Efforts will probably be made in the coming months to get Formosa treated as a “ward” of the United Nations on the ground that it has no clearly defined judicial status and has become an international problem. But if the government of Formosa is not the residue of the former Republic of China preserved from Communist conquest by alliance with the United States, then it is nothing at all, and the island might as well be handed over to the Communists without more ado.

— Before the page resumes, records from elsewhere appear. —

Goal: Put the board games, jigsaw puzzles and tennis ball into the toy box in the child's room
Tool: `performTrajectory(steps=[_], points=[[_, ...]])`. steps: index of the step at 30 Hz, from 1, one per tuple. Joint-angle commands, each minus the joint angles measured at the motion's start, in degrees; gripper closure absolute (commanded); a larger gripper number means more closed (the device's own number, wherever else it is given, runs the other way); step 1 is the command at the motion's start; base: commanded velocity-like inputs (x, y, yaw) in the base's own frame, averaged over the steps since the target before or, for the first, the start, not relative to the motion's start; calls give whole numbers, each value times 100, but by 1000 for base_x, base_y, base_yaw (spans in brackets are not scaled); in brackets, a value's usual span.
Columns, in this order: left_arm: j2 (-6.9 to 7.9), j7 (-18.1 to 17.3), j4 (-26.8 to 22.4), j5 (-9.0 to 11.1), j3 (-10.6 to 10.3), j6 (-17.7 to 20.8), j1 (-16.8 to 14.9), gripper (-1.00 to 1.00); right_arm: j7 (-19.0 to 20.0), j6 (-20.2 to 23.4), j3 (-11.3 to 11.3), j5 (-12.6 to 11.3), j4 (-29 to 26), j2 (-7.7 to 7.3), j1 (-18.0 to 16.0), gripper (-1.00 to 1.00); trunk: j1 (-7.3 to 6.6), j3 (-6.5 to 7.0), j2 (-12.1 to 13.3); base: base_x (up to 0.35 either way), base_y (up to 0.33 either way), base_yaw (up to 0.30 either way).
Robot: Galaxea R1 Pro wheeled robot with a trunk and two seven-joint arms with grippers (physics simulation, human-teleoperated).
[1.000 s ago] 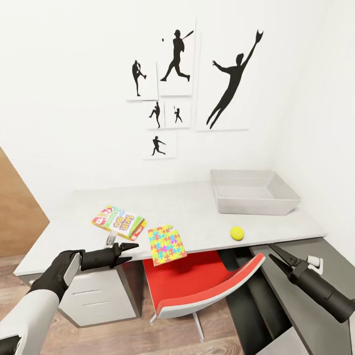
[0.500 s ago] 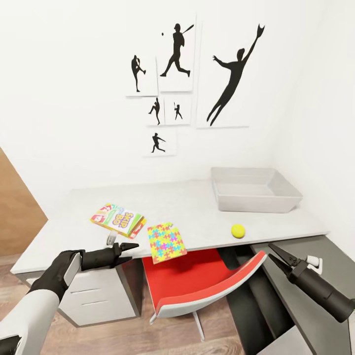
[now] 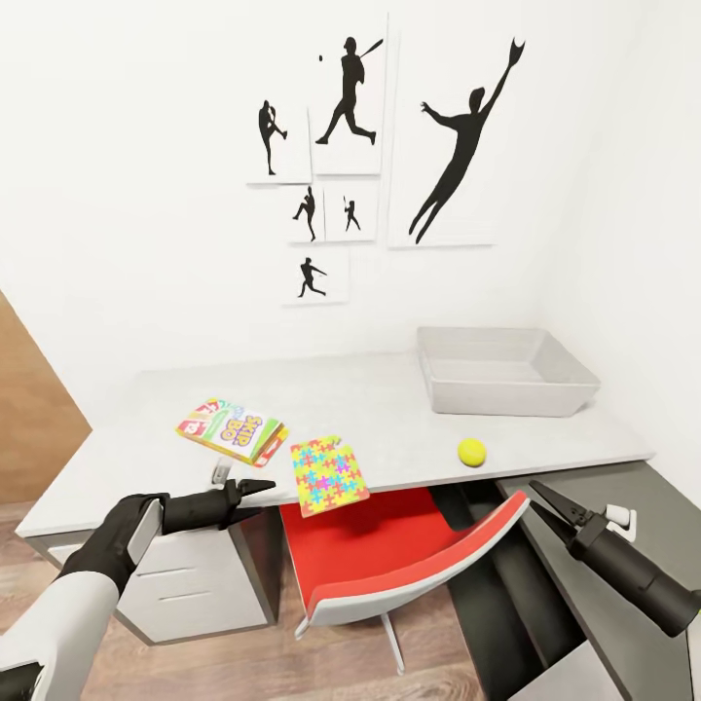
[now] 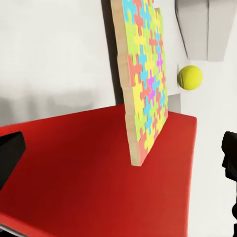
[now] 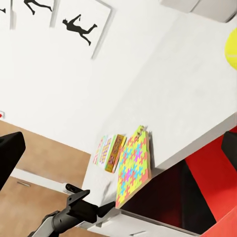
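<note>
On the pale table (image 3: pixel 389 404) lies the white-and-orange SKIP BO board game (image 3: pixel 232 429). Beside it the multicoloured jigsaw puzzle (image 3: pixel 329 475) juts over the front edge; a second edge seems to peek from under it. The tennis ball (image 3: pixel 472 451) rests to the right, near the front. The grey toy box (image 3: pixel 506 383) stands at the back right with nothing in it. My left gripper (image 3: pixel 265 488) hovers open just below the table edge, left of the puzzle (image 4: pixel 145 84). My right gripper (image 3: pixel 534 496) is open, low and right of the ball (image 4: pixel 190 77).
A red chair (image 3: pixel 389 555) is tucked under the table below the puzzle. White drawers (image 3: pixel 195 584) sit under the left end. A lower dark-grey desk (image 3: pixel 623 604) lies at the right, a brown door (image 3: pixel 29 419) at the left.
The whole picture has shifted a little, so the camera moved: the table and its things sit slightly higher and nearer. Both arms hold the same pose.
</note>
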Motion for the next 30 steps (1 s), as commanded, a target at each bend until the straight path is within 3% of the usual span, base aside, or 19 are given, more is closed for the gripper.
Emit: performTrajectory(steps=[1, 17, 30], points=[[-3, -19, 1, -8, 9, 24, -3, -100, 32, 19, -7, 22, 0, 0, -5, -100, 0, -5, -3, 0, 0, 0], [-12, -26, -7, -8, -3, 22, -2, -100, 35, 19, 0, 22, 0, 7, -5, -100, 0, -5, -3, 0, -5, 0], [-13, -27, -20, -8, -4, 22, -2, -100, 38, 19, -6, 22, 0, 9, -5, -100, 0, -5, -3, 0, -127, 0]])
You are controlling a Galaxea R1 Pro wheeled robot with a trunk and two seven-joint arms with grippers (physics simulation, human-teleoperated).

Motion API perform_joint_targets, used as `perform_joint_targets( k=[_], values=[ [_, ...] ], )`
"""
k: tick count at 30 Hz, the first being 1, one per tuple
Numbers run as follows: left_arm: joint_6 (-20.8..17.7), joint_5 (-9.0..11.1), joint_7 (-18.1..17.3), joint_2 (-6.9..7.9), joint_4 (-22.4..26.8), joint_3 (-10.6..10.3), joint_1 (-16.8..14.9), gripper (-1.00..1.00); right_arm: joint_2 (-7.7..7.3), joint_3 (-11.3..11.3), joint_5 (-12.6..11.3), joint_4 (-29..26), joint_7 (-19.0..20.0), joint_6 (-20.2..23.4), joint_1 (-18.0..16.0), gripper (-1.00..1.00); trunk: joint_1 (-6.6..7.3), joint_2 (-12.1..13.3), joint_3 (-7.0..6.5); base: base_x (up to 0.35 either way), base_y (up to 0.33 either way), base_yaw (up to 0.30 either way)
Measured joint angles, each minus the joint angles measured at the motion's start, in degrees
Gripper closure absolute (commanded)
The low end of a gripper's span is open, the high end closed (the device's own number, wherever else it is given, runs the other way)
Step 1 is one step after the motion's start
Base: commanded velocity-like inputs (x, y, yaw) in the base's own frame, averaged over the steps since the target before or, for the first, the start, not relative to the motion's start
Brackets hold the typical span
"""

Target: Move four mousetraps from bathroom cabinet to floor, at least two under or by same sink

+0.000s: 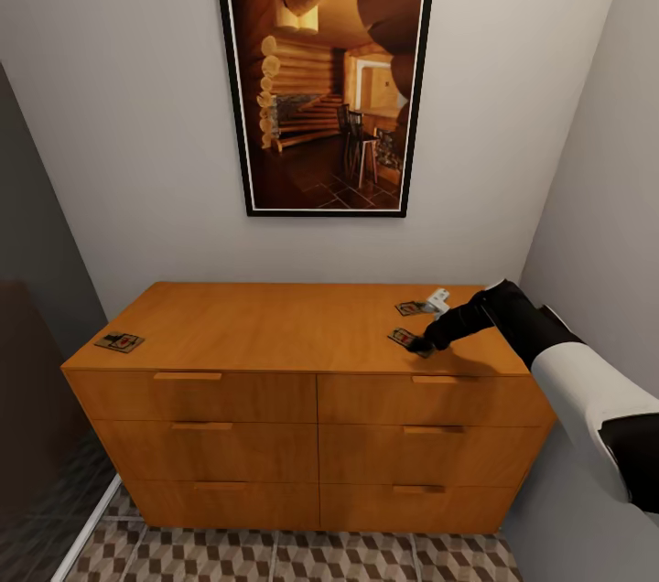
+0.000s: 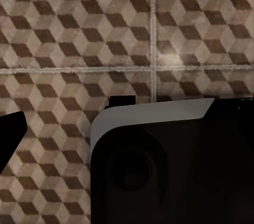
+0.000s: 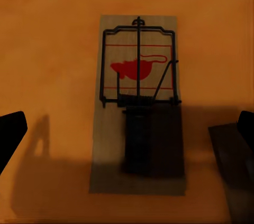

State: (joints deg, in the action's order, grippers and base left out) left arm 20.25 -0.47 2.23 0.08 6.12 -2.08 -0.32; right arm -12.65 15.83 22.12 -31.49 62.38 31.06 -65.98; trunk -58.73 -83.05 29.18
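Note:
The orange-brown cabinet (image 1: 275,326) stands against the wall under a picture. Three mousetraps lie flat on its top: one at the left end (image 1: 119,341), one near the right back (image 1: 411,308), and one right of centre (image 1: 401,337). My right gripper (image 1: 421,346) hovers just over that last trap. In the right wrist view the trap (image 3: 138,102) lies between the spread fingertips (image 3: 10,137), with nothing gripped. My left gripper (image 2: 127,134) hangs open over the cube-patterned bathroom floor (image 2: 79,34), one dark fingertip (image 2: 10,131) showing. The sink is out of view.
A tall framed picture (image 1: 325,70) hangs above the cabinet. Grey walls close in on both sides, the right wall near my right arm. Patterned floor tiles (image 1: 275,555) show in front of the drawers. A dark, white-edged part of the robot (image 2: 174,160) is in the left wrist view.

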Motion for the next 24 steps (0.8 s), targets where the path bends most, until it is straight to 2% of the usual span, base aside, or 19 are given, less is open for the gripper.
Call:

The only justifiable aim for Western policy with regard to Formosa is to maintain the existence of an alternative China, a Chinese state which, however small, is not drenched with hatred of the West, is not brainwashed into a cruel ideological fanaticism, and is not linked with the Soviet Union as a promoter of world revolution. In the island of Formosa, given a period of peace and security—and the hypothesis of a major war in the Far East in the immediate future is not here considered—the Chinese can renew and continue that promising development of a new way of life, modern and yet continuous with the traditions of the past, which had begun before the immense successive disasters of Japanese invasion and Communist domination fell upon China. To render this possible is at present all that the West can do for China, but if it is done with sincerity and resolution, we can be confident that something of enduring value will have been salvaged from the worst of shipwrecks.